Une femme Ashéninka récolte une variété de maïs traditionnel.

Amazonie péruvienne - Dans le Gran Pajonal, des femmes Ashéninka cultivent d’anciennes variétés de plantes.

Situé sur un haut plateau isolé au coeur de l’Amazonie péruvienne, terre ancestrale du peuple Ashéninka, riche en biodiversité, le Gran Pajonal souffre d’une insécurité alimentaire chronique. Celle-ci menace l’avenir des communautés. Elle est exacerbée par le manque de services de l’État.

Le défi de la malnutrition

Un sondage récent met en lumière la gravité du problème : 78% des familles déclarent ne pas disposer d’une quantité suffisante de nourriture tout au long de l’année, et, 22% des enfants de moins de cinq ans souffrent de malnutrition. Cette situation est liée à l’abandon de l’agriculture de subsistance au profit des cultures commerciales comme le café. Les faibles revenus issus de ces cultures ne permettent pas aux familles de s’alimenter correctement. À cela s’ajoute la perte des connaissances traditionnelles et la disparition de la faune sauvage, une des principales sources de protéines.

Le rôle central des femmes

Face à cette urgence, Nouvelle Planète soutient l’aménagement de jardins familiaux dans une dizaine de communautés Ashéninka. Sandy, une des femmes responsables, explique : « Notre objectif est de réintroduire d’anciennes variétés comestibles cultivées traditionnellement par les Ashéninka ».

Des analyses récentes ont montré l’intérêt nutritionnel de variétés de tubercules. Particulièrement riches en protéines, en fibres et en minéraux, elles sont cruciales pour enrichir le régime alimentaire des habitant.e.s, en particulier face à la carence protéique.

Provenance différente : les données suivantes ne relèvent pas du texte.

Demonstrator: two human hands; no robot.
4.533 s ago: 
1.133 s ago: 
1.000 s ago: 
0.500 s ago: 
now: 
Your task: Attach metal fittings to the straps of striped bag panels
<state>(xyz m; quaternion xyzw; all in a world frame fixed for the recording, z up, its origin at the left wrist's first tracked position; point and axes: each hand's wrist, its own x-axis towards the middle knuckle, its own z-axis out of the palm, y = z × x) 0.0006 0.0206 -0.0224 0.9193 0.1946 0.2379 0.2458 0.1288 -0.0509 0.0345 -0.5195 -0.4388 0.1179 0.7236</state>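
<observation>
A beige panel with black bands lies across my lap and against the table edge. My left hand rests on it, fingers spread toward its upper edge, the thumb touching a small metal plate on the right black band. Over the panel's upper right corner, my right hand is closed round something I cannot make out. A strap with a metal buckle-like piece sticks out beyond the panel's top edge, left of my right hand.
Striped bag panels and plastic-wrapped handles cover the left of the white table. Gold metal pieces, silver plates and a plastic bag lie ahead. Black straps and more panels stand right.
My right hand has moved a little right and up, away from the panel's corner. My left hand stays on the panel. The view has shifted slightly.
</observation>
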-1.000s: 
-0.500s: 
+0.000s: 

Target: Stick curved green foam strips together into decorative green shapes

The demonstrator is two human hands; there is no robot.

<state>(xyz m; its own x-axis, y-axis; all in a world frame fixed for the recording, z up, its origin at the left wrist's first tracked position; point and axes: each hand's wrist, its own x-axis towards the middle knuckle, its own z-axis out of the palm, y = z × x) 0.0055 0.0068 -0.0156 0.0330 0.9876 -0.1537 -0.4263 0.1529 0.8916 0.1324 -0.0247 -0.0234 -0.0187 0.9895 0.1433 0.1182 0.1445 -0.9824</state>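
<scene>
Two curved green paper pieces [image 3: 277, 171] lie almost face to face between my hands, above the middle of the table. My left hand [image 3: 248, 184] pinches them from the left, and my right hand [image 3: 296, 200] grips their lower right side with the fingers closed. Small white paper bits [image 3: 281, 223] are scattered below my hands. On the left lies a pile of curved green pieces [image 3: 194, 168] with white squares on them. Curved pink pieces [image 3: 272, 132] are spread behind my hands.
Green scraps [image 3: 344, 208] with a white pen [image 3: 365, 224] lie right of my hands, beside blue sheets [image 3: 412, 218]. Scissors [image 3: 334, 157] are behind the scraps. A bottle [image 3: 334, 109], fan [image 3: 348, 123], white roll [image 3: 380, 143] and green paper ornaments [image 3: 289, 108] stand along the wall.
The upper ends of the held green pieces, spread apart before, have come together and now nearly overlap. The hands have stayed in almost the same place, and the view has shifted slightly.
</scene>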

Ce sont principalement les femmes qui cultivent et entretiennent ces jardins. Leur engagement est d’autant plus remarquable qu’il s’agit d’un travail laborieux, effectué dans des conditions climatiques difficiles. Cette lourde charge vient s’ajouter à leurs responsabilités domestiques et à l’éducation des enfants.

La fertilité des sols

Les premières expériences ont permis d’identifier des défis concrets, tels que la pauvreté des sols et la difficulté à préserver les semences, la récolte étant entièrement consommée par les familles. Pour y répondre, les communautés envisagent d’enrichir les sols avec du compost et de partager leurs semences avec d’autres pour créer une dynamique d’échanges. Elles souhaitent aussi réaliser des activités d’élevage (poulaillers ou étangs piscicoles), améliorant ainsi leurs sources de protéines.

Cette démarche a au moins trois points positifs : contribuer à l’autonomisation des femmes, améliorer l’alimentation et récupérer des connaissances traditionnelles.